JAKARTA, MENARA62.COM – Majalah MIX kembali menggelar MIXMarCommunity Gathering yang melibatkan puluhan jurnalis dari berbagai media, serta public relations (PR) dari berbagai korporat dan konsultan media, Rabu (26/2/2020).
Mengambil tema Ketika Jurnalis Ngomongin Brand, gathering ini menjadi ajang sharing session antar jurnalis, dan para pemangku kepentingan dibidang media relations korporat terkait bagaimana kegiatan branding sebuah produk atau korporat dilakukan.
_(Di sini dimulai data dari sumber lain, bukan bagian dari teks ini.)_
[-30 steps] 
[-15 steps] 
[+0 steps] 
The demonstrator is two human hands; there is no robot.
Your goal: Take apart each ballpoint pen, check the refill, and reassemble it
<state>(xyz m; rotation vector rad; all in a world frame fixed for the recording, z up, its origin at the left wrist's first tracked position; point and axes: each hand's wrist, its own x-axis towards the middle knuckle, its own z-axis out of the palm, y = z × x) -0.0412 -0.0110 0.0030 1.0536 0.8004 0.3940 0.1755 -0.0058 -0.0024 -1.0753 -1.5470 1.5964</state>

Terutama menghadapi ‘gaya branding’ yang berbeda seiring perkembangan teknologi informasi yang sedemikian pesat yang membawa konsekuensi hadirnya media lain diluar media mainstream.
Lis Hendriani, Pemimpin Redaksi Majalah MIX mengatakan era digital membuat peta media di Indonesia makin clutter. Siapa saja sekarang bisa memiliki media yang bisa dimanfaatkan untuk dengan mudah meng-endorse brand, atau sebaliknya justru menjadi pengganggu brand. Fakta ini membuat pengelola brand dan praktisi komunikasi semakin tidak mudah merancang strategi komunikasi yang efektif.
Dalam kondisi seperti ini, sejatinya peran jurnalis sebagai pelaku earned media menjadi penting. Karena tidak sekadar memberikan endorsement, melalui tulisannya yang berimbang.
“Jurnalis bisa memberikan value yang lebih besar dalam kampanye brand maupun korporat,” kata Lis Hendriani.
Di sinilah lanjut Lis, pentingnya peran media relations bagi para pemangku kepentingan komunikasi brand dan korporat. Media relations bisa menjembatani kepentingan kedua belah pihak.
Lis juga memandang jurnalis perlu memiliki pemahaman yang lebih komprehensif tentang brand dan korporat agar fungsinya sebagai pelaku earned media menjadi lebih efektif.
Talkshow yang menghadirkan 5 jurnalis senior yakni Dwi Wulandari, wartawan majalah MIX MarComm, Eny Wibowo, wartawan hidupgaya.co, Herning Banirestu, wartawan majalah bisnis SWA, Lilis Setyaningsih, wartawan Wartakota, dan M. Syakur Usman, wartawan Merdeka.com tersebut melibatkan sejumlah public relations dari berbagai korporat.
Para pembicara menyoroti banyak hal terkait peran media dalam pembentukan imej sebuah brand maupun korporat. Termasuk suka duka mereka saat meliput kegiatan yang berhubungan dengan brand dan korporat.
Selain mengungkapkan suka duka menjadi wartawan brand yang bergerak dari satu even ke even lain, dari hotel satu ke hotel lain, kelima pembicara juga menyoroti munculnya influencer yang kini banyak dilibatkan oleh public relations dalam kegiatan branding produk dan korporat. Kehadiran influencer yang acapkali disetarakan dengan media, menjadi persoalan tersendiri di lapangan.
“Kadang mereka menjadikan ajang temu media menjadi ajang curhat masalah pribadi yang akhirnya memakan waktu lama. Kami para jurnalis menjadi kurang nyaman mengingat ada deadline dan tulisan kami dituntut yang bersifat umum. Berbeda dengan para influencer,” kata Herning.
Meski kehadiran influencer dibutuhkan untuk membantu branding produk dan korporat, tetapi sebaiknya kehadiran mereka tidak bersamaan dengan kegiatan publikasi yang melibatkan media. Harus dilakukan pada waktu berbeda, agar media lebih focus menggali informasi terkait branding produk, korporat atau persoalan lain yang tengah dibahas.